# EXERCISE REQUIREMENTS:
Copy out exactly the lines from the start of the data to the line containing "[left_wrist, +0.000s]". Include both.

Records drawn from a dataset:
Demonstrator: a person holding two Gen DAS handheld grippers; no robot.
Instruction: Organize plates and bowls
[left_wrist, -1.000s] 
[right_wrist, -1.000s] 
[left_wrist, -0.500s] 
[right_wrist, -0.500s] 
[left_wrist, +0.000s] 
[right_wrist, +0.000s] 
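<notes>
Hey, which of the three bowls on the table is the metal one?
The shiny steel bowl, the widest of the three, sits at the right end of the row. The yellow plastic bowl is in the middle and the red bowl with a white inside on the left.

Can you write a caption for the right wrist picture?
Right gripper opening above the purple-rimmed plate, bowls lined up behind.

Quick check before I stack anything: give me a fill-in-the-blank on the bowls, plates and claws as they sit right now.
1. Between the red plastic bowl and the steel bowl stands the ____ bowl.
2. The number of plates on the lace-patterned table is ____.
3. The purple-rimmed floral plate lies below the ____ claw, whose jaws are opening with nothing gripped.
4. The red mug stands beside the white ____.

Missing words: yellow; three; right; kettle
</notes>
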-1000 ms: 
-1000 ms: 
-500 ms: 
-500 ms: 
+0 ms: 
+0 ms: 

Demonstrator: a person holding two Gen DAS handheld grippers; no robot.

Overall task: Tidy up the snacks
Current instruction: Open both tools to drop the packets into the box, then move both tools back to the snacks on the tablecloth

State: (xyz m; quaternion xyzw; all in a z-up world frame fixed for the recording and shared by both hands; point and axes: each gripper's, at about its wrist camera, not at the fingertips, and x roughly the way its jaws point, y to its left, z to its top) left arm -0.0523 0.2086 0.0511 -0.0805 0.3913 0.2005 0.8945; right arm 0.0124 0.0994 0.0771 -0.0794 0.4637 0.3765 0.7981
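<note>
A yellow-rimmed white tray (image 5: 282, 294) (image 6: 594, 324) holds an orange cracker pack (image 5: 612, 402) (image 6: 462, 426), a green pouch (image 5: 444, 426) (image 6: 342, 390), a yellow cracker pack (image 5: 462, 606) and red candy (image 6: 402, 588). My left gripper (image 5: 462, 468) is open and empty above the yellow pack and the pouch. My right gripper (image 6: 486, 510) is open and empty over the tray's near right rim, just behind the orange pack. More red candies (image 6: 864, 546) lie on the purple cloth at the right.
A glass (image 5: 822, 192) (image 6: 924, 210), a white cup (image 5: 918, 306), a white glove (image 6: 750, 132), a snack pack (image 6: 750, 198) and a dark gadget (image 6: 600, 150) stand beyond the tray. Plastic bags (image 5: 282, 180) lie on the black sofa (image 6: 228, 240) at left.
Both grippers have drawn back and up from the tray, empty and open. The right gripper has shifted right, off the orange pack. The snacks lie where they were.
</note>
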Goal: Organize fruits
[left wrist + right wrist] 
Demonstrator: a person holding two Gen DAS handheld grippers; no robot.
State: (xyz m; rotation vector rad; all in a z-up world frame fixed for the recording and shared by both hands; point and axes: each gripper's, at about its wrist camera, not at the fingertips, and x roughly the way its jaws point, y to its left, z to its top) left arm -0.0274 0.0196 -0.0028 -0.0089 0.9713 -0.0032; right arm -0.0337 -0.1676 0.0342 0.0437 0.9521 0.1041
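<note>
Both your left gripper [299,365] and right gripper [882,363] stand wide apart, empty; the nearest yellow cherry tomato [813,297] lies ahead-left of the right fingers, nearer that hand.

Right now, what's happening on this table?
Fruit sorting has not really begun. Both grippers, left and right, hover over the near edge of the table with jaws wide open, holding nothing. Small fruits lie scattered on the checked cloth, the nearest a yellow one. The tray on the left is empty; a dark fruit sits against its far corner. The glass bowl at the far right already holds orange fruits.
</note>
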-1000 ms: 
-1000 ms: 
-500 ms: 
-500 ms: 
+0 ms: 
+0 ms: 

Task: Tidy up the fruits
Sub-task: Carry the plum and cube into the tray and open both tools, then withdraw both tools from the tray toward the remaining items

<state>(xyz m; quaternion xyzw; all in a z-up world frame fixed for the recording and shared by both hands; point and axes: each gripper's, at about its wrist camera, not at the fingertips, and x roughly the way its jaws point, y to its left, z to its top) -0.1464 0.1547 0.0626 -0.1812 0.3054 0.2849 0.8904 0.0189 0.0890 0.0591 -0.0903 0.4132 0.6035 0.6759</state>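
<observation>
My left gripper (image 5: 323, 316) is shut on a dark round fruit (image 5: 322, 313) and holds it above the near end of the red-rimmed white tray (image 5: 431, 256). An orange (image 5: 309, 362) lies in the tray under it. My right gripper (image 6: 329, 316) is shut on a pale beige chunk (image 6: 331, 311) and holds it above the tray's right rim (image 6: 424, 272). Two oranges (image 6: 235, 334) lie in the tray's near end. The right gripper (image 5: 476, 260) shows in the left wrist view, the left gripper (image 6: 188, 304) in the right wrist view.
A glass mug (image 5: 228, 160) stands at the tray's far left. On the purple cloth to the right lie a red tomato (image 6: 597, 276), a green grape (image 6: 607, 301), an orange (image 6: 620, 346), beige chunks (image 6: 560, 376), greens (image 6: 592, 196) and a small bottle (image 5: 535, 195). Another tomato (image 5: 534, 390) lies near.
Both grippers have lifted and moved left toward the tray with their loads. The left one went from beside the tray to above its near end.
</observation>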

# EXERCISE OUTPUT:
Demonstrator: a person holding two Gen DAS handheld grippers; no robot.
Instruction: Organize plates and bowls
[left_wrist, -1.000s] 
[right_wrist, -1.000s] 
[left_wrist, -0.500s] 
[right_wrist, -0.500s] 
[left_wrist, +0.000s] 

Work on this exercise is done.